Un altro componente della miracolosa formazione di Giampiero Gasperini, capace di meravigliare anche in Europa League, rischia di fare le valigie e lasciare Bergamo nella prossima estate. In attesa di capire quale sarà il futuro dello stesso allenatore, e dopo aver venduto pezzi pregiati come Gagliardini, Conti, Kessiè e Caldara (che vestirà bianconero al termine di questa stagione), l'Atalanta è ora "accerchiata" per Bryan Cristante: riscattato dalla società orobica per cinque milioni di euro.

Il 23enne centrocampista cresciuto nel Milan, fino ad oggi in prestito dal Benfica, è infatti diventato ufficialmente un giocatore della Dea. Un'operazione di mercato lungimirante quella del patron Percassi, che ora potrà eventualmente trattare con altri club con in mano l'intero cartellino del mediano di San Vito al Tagliamento.

Il pressing della Juventus

Nonostante il giocatore abbia ancora un contratto con l'Atalanta fino al 2019, nella prossima estate rischia davvero di salutare i compagni e tornare a vestire a maglia di un'importante società italiana. Dopo la delusione rossonera, Cristante è infatti finito nel mirino di Beppe Marotta e Fabio Paratici: i due uomini mercato della Juventus. Autore di una stagione strepitosa, impreziosita da 8 gol in campionato, 3 in Europa League e la convocazione in Nazionale, il giocatore nerazzurro ha raggiunto una super valutazione di 30 milioni di euro: una cifra che permetterebbe all'Atalanta di mettere a bilancio una plusvalenza notevole.
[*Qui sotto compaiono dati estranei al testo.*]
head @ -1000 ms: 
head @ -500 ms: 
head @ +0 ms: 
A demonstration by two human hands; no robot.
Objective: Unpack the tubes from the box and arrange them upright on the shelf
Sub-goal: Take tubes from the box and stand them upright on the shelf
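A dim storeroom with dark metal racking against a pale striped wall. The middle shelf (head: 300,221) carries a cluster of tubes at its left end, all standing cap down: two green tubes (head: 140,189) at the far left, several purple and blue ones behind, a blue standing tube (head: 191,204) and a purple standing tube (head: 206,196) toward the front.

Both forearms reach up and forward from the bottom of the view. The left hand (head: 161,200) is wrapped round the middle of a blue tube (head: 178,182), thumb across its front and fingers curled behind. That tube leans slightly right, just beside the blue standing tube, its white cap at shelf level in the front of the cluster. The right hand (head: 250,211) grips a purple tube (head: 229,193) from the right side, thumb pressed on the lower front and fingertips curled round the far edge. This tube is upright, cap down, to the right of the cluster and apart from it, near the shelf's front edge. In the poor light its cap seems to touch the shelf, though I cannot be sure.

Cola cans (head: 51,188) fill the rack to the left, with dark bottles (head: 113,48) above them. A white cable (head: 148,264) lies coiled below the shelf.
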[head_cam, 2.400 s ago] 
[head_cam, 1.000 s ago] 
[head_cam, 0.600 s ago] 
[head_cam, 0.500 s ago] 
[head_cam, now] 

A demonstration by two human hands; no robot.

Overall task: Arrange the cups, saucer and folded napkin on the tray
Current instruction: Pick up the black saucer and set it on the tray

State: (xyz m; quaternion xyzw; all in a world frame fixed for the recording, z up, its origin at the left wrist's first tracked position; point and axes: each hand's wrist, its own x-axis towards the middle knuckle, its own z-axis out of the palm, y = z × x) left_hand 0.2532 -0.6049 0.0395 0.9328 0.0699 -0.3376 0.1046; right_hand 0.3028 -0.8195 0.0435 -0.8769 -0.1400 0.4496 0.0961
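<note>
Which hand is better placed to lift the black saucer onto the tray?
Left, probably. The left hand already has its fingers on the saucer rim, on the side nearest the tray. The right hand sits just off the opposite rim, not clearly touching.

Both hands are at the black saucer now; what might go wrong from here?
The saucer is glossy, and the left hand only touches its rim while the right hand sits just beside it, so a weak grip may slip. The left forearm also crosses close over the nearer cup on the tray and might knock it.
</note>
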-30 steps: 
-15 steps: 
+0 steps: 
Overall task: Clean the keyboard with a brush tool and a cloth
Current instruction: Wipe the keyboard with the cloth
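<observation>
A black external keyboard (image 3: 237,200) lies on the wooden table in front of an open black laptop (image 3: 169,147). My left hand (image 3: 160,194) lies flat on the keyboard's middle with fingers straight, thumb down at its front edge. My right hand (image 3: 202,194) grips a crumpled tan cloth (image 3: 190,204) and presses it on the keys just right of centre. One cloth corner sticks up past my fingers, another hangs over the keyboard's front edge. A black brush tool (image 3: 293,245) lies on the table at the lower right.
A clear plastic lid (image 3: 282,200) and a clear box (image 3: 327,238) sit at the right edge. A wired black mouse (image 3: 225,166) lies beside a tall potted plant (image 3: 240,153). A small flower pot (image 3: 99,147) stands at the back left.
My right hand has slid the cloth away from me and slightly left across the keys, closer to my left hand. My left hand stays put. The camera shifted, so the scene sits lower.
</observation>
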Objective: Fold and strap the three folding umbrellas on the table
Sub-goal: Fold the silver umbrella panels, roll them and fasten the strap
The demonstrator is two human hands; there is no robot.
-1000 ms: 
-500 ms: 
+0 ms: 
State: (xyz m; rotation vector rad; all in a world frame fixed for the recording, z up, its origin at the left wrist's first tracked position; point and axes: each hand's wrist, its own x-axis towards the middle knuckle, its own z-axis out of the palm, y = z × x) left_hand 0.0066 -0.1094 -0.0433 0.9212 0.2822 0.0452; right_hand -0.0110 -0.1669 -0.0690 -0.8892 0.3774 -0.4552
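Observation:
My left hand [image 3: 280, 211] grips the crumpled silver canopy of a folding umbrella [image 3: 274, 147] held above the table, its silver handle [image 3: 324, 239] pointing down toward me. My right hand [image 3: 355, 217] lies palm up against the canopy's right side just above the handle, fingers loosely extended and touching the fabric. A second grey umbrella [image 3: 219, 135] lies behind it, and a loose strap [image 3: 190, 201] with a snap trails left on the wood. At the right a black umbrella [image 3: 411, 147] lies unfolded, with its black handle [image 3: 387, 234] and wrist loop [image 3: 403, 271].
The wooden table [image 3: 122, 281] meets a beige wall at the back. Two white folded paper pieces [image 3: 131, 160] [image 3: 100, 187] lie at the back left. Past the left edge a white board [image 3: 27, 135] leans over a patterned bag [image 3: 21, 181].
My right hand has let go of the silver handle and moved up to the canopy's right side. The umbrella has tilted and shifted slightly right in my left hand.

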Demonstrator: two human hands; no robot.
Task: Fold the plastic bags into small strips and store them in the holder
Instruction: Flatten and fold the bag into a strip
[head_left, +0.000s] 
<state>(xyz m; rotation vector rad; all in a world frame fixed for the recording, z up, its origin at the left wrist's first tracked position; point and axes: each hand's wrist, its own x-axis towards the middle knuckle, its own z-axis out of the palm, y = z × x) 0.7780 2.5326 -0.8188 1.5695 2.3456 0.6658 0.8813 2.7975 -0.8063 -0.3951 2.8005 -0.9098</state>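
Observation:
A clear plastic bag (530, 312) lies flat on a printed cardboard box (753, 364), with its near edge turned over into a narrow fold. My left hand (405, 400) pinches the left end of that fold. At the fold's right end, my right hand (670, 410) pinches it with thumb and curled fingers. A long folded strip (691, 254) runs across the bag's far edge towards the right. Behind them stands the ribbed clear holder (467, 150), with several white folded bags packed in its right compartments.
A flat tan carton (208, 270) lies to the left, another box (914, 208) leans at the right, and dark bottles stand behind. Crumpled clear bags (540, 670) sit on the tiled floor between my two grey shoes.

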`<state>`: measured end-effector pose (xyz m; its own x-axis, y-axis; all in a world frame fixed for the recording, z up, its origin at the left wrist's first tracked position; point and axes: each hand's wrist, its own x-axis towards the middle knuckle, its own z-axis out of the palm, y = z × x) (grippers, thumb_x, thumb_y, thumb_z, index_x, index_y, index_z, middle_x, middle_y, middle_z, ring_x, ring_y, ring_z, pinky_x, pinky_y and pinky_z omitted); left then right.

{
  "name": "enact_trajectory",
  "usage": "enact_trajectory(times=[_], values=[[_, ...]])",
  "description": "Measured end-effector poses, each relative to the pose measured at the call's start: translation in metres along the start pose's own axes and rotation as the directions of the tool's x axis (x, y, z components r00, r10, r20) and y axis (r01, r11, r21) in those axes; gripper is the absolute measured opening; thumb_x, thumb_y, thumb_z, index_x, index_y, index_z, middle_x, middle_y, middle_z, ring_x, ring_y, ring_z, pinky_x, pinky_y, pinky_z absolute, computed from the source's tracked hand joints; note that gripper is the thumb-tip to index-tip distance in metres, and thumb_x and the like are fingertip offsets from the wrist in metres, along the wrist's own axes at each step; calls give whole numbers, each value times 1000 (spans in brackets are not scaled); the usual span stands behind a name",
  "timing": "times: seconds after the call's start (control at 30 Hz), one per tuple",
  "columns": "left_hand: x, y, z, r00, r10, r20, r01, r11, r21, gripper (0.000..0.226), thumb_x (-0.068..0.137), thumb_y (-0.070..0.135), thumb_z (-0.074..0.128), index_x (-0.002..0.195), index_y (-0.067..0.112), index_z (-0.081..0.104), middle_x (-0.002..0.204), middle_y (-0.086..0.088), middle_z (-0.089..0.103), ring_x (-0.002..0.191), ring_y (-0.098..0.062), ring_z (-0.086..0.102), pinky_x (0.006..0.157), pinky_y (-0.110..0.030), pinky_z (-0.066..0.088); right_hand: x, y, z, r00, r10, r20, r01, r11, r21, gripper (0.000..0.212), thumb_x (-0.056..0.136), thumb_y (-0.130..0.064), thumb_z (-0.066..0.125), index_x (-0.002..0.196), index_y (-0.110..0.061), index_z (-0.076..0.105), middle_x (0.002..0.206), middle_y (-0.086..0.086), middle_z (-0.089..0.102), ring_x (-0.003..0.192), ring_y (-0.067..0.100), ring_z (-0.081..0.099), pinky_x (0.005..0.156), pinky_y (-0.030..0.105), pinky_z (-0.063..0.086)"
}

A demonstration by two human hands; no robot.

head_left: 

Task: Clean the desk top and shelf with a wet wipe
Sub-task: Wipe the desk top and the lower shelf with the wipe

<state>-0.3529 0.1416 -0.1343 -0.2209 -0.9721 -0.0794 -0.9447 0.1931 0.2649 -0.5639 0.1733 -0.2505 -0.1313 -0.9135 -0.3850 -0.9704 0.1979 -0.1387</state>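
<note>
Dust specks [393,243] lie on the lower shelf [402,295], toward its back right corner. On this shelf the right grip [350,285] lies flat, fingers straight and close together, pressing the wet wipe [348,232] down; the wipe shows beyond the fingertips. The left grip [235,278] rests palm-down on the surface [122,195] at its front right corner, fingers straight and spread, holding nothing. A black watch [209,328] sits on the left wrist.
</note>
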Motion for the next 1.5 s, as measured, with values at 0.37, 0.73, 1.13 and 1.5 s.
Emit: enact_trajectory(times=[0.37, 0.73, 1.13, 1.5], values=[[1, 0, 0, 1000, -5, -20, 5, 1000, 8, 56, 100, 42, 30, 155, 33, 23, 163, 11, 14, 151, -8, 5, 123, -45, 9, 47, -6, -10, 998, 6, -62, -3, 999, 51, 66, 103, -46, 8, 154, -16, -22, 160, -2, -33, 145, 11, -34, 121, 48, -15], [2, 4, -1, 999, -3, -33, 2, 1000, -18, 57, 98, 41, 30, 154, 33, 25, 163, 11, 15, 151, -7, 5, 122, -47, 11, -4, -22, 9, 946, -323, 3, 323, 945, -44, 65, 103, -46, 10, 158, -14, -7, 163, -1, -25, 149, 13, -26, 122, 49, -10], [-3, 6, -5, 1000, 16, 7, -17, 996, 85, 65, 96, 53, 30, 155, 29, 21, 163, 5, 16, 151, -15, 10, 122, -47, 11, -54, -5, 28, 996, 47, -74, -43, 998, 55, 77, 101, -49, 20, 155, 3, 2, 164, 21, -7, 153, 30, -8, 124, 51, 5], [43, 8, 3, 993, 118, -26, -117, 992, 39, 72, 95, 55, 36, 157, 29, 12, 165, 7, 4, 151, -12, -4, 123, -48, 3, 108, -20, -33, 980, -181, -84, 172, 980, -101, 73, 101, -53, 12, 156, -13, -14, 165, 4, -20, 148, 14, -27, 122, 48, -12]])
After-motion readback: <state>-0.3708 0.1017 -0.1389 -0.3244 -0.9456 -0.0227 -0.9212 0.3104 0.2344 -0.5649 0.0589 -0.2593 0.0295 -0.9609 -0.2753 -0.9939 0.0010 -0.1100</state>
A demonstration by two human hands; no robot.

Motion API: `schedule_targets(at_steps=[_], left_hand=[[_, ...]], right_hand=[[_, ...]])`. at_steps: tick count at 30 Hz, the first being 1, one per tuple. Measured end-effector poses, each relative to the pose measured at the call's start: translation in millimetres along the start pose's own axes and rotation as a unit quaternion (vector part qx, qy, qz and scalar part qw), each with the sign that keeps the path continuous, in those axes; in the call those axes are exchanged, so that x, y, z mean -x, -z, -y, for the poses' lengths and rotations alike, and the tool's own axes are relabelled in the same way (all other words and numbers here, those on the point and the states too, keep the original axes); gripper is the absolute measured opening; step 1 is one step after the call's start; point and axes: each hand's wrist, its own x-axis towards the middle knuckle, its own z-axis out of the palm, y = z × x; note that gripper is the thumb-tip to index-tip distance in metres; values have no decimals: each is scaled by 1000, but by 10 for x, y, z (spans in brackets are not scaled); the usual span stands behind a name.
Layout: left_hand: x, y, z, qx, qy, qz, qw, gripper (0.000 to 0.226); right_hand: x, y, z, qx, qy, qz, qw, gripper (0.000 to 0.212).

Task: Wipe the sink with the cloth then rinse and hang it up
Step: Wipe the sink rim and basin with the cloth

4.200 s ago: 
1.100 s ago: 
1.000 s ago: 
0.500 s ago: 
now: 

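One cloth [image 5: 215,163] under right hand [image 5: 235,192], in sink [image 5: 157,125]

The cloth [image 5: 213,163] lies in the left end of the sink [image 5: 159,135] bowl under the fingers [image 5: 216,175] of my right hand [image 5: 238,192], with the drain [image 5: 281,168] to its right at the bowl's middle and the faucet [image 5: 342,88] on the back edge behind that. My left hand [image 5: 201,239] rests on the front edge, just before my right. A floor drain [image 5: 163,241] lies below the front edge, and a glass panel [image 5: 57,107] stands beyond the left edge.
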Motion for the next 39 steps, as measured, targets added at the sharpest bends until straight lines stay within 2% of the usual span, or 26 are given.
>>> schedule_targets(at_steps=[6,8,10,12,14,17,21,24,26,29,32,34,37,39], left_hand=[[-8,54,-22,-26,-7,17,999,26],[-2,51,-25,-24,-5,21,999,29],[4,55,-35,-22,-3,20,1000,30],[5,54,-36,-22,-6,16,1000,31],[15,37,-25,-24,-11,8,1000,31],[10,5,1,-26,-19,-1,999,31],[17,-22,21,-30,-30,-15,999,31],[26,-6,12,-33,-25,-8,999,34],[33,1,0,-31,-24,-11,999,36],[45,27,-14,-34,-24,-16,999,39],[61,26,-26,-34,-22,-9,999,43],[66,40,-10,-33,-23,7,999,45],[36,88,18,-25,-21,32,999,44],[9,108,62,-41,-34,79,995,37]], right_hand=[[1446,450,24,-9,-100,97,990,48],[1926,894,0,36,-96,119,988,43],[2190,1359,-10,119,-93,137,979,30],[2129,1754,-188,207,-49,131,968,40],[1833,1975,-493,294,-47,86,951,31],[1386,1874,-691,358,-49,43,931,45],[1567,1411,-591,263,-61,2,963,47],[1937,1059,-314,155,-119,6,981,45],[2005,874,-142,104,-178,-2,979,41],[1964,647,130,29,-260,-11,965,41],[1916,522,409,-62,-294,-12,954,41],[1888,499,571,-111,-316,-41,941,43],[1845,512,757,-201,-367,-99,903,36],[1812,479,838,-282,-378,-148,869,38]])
Osservato anche da alcuni club della Premier League e della Liga (Manchester United e Atletico Madrid su tutti), Cristante è seguito da vicino anche da Inter e Roma: anch'esse colpite dalla sua crescita esponenziale. "Fa piacere sentir dire di valere 30 milioni – ha dichiarato il centrocampista all'Eco di Bergamo – Se in estate ci sarà qualcosa, l’Atalanta ne parlerà col mio procuratore".